Source data:
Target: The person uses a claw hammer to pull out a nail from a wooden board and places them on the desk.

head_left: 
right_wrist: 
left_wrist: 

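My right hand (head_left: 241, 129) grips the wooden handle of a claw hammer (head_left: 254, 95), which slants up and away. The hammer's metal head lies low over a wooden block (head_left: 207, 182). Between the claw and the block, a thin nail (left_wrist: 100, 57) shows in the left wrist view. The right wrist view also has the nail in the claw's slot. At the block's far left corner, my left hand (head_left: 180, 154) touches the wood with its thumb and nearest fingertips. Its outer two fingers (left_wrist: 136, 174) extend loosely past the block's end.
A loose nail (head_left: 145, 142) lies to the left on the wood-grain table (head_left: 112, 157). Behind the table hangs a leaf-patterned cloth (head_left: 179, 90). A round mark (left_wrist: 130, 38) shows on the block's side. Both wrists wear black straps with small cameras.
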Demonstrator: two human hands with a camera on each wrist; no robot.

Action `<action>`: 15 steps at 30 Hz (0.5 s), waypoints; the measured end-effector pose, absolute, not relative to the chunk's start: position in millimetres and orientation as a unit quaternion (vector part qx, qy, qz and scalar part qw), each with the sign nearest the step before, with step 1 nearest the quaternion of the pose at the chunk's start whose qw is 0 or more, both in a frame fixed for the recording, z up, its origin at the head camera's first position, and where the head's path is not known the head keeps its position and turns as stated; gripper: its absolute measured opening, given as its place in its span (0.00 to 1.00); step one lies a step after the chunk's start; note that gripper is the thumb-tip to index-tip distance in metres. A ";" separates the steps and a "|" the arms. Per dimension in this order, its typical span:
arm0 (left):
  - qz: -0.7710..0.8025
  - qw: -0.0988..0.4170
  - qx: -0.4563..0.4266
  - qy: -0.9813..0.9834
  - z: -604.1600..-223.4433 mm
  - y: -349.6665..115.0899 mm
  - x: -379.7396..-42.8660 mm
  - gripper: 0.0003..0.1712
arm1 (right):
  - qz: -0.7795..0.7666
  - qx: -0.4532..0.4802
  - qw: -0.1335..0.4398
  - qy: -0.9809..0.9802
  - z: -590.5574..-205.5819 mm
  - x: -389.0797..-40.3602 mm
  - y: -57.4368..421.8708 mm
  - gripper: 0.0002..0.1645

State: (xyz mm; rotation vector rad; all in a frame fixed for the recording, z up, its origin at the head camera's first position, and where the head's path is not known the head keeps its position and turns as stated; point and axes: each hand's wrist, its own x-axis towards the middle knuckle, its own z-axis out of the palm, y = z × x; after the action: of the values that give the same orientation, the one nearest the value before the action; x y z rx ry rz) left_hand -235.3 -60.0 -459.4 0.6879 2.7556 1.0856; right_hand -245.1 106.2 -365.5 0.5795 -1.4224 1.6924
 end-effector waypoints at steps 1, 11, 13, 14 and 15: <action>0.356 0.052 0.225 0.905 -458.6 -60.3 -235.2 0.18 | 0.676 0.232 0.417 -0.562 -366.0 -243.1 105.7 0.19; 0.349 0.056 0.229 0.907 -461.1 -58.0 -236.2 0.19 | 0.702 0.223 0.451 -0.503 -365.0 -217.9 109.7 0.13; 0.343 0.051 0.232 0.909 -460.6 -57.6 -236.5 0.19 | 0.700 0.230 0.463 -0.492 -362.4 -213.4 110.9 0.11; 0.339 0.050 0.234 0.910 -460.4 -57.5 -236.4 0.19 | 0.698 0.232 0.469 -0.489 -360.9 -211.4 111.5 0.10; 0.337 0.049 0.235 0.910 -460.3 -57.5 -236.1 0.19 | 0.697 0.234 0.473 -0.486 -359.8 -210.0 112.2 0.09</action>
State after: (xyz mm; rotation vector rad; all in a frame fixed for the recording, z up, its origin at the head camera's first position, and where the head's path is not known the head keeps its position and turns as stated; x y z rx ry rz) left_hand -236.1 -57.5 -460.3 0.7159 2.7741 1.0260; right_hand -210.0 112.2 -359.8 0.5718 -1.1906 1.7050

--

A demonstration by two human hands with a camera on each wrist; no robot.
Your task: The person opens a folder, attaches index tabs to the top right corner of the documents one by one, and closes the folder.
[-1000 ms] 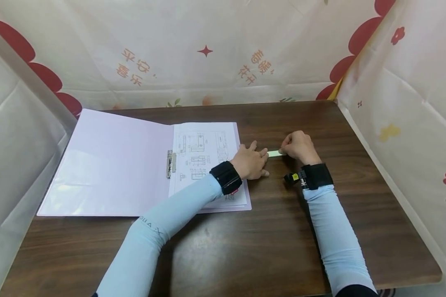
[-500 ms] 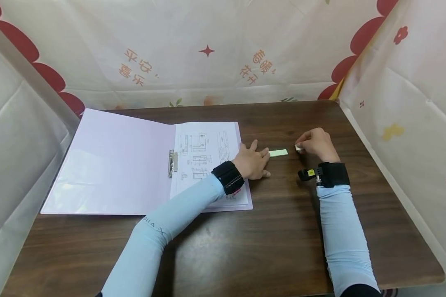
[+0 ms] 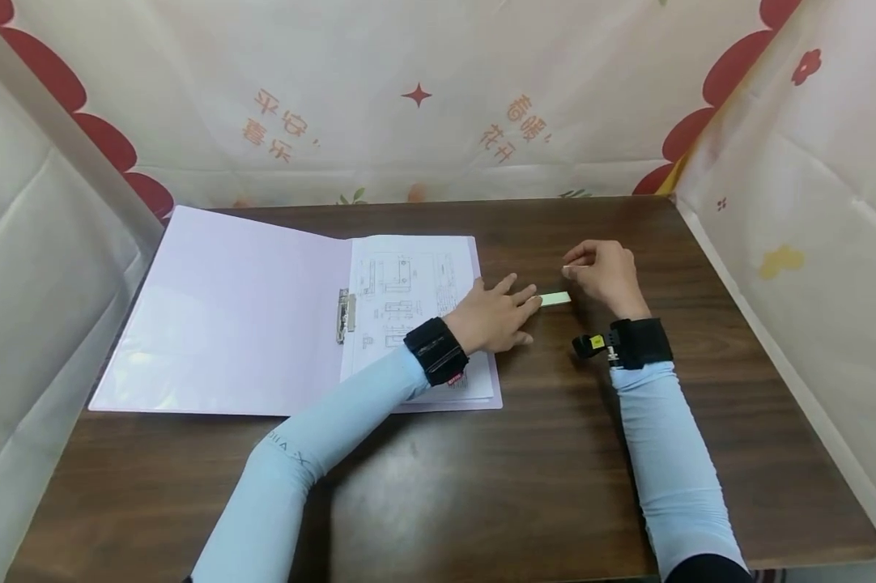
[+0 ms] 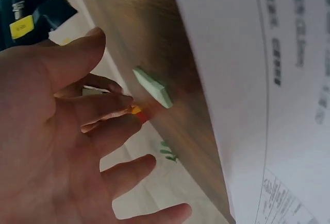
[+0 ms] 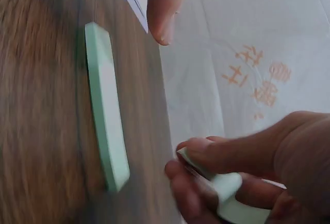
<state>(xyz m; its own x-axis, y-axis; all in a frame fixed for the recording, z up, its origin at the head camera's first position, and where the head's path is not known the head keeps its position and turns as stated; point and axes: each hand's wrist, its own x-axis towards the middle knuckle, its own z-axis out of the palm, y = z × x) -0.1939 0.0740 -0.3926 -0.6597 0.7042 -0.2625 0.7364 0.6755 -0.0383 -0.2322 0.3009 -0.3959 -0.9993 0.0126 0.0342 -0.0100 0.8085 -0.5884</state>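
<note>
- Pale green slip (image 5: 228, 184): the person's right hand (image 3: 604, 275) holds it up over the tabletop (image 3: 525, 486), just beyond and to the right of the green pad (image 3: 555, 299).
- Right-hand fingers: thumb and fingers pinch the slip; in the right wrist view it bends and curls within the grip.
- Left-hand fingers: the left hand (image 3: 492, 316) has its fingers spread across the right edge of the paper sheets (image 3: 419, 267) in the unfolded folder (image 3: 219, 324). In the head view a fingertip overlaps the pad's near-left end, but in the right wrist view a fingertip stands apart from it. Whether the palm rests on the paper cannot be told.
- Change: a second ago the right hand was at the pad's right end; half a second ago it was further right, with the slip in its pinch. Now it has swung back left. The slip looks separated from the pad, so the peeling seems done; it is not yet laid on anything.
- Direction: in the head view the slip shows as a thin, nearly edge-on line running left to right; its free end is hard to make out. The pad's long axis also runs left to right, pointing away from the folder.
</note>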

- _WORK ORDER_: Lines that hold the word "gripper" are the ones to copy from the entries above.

- _ANSWER TO THE PROBLEM_:
Action `<action>`: 15 steps at 30 Hz (0.5 s), waypoints; the measured end-effector pose, absolute, not relative to the chunk's start: position in millimetres and orientation as a unit quaternion (vector part qx, qy, qz and scalar part qw), each with the sign nearest the step before, with step 1 nearest the quaternion of the pose at the chunk's start whose qw is 0 or more, both in a frame fixed for the recording, z up, its origin at the head camera's first position, and where the head's path is not known the head keeps its position and turns as stated; gripper: its absolute measured opening, given as its place in its span (0.00 to 1.00); step one lies a step after the chunk's start; note that gripper is the thumb-tip to index-tip distance in metres. A ";" separates the steps and a "|" the arms. Per dimension in this order, its typical span:
  - gripper: 0.0003..0.1712
  - gripper: 0.0002..0.1645

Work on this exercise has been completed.